94 1.9.8 Le 4-HHE et l’alimentation

Les industries agro-alimentaires sont concernées par ce risque de peroxydation lipidique de leurs produits, notamment des AGPI de la classe des omégas-3. En effet, les recommandations nutritionnelles encouragent la consommation d’omégas-3, ce qui pousse les industries à supplémenter avec de l’EPA ou du DHA les produits alimentaires tels que les œufs, les formules infantiles ou même les poissons naturellement riches en omégas-3.

Calzada et ses collègues utilisent les niveaux plasmatiques de 4-HHE comme un indicateur du taux d’oxydation du DHA supplémenté lors d’une étude clinique. Les résultats indiquent que le niveau plasmatique de 4-HHE est élevé après une supplémentation de DHA de 800mg/jour ou de 1600mg/jour. De plus, le niveau de 4-HHE comprend 0,01% de DHA plasmatique (Calzada et al., 2010). Les études de Michalski et de ses collègues indiquent que le ratio 4-HHE : AGPI n-3 est plus bas dans le lait maternel que dans les formules de lait commerciales (Michalski et al., 2008). Cependant, le ratio HHE : AGPI n-3 était plus élevé que le ratio HNE : AGPI n-6 à la fois dans le lait maternel et dans les formules de lait. Surh et al. ont également montré la présence de 4-HNE et de 4-HHE dans les formules de lait pour enfant (Surh et al., 2007). Grune et al. ont enrichi en omégas-3 des œufs de poule en supplémentant l’alimentation de ces poules avec du DHA (Grune et al., 2001). Cet enrichissement conduit malheureusement à une augmentation du 4-HHE dans les œufs. Une supplémentation en vitamine E antioxydante permet de prévenir l’apparition de 4-HHE issu de la peroxydation du DHA.

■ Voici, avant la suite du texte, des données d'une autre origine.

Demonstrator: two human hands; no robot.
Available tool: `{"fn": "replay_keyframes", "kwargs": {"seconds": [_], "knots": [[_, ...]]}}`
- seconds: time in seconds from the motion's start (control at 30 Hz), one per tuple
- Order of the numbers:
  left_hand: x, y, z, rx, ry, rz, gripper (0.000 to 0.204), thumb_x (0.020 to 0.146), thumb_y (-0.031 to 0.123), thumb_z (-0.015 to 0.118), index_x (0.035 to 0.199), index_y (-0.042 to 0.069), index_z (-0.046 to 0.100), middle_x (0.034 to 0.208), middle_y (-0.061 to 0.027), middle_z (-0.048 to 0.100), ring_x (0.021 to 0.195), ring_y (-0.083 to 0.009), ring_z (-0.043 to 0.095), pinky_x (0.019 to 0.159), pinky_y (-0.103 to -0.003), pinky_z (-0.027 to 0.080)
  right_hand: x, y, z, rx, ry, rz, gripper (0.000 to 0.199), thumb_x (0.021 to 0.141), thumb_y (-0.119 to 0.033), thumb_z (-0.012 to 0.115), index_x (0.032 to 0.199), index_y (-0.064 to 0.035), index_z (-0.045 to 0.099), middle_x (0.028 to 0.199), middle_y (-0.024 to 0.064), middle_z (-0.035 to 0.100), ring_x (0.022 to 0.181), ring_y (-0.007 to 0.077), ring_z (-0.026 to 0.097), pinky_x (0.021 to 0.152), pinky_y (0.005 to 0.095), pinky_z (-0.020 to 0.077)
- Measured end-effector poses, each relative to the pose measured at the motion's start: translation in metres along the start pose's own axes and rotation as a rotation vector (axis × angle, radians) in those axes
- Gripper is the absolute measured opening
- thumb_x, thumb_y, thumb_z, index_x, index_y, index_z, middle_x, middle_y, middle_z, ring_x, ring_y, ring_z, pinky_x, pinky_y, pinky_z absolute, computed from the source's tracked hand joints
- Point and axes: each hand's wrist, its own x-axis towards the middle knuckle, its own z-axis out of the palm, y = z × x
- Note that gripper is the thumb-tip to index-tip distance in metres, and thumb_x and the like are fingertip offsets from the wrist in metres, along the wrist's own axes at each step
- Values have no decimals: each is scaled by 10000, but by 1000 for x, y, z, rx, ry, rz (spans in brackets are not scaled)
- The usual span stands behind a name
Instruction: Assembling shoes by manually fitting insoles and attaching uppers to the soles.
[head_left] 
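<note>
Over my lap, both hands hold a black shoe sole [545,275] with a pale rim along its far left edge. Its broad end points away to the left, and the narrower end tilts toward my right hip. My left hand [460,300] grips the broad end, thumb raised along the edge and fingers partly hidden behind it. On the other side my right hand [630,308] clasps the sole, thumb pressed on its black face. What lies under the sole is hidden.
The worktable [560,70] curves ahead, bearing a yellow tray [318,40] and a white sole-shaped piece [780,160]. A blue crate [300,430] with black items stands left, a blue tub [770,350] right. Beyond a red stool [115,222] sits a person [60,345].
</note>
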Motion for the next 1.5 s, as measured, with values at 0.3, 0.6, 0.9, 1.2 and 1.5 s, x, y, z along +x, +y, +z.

Ces études prouvent donc que l’oxydation des AGPI n-3 est présente dans les aliments que nous consommons et leur métabolisation entraîne une élévation du taux plasmatique de 4-HHE potentiellement toxique. Néanmoins, il n’existe pas assez de données aujourd’hui pour déterminer l’étendue de l’oxydation des AGPI n-3 plasmatiques modifiée par une consommation élevée en AGPI n-3, et si ces changements sont associés à des effets positifs ou négatifs sur la santé. Il est donc indispensable d’approfondir les études pour une meilleure compréhension des mécanismes de prévention d’oxydation des AGPI n-3 dans les produits alimentaires qui en sont enrichis, ainsi que les mécanismes responsables de la peroxydation lipidique in vivo des AGPI n-3 suivant leur consommation.